PROBLEM TO WORK ON
The required answer is an exact copy of the lines from the one containing "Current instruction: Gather" to the end of the listing, both included, without any pictures.

GIVEN MATERIAL
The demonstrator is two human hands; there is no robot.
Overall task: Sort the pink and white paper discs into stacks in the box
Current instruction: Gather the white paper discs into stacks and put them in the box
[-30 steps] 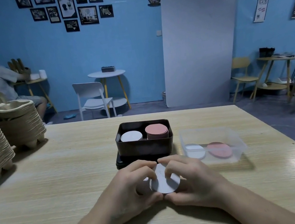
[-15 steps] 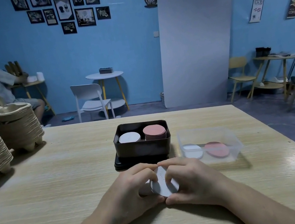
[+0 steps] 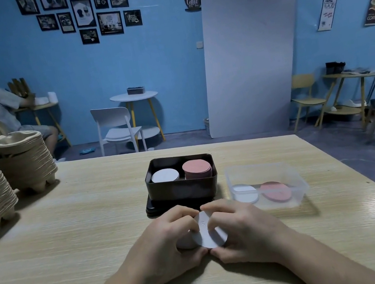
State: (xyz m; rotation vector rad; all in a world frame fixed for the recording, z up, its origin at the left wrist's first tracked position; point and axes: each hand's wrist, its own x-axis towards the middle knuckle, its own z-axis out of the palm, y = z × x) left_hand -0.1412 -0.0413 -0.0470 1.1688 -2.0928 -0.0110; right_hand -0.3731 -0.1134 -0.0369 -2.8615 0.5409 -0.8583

WRITTEN SOLUTION
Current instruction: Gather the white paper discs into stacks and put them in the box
[-30 steps] 
[-15 steps] 
[+0 steps] 
State: (xyz m; rotation vector rad; all in a world frame fixed for the recording, z up, its origin at the left wrist's first tracked position; point and axes: each hand's wrist, its own x-axis towards the middle knuckle, its own z-axis out of the palm, y = z × x) left_hand -0.1412 -0.0413 -0.0470 1.1688 -2.0928 -0.0110; right_hand -0.3731 -0.1134 -0.0369 -2.8615 0.5409 -0.8583

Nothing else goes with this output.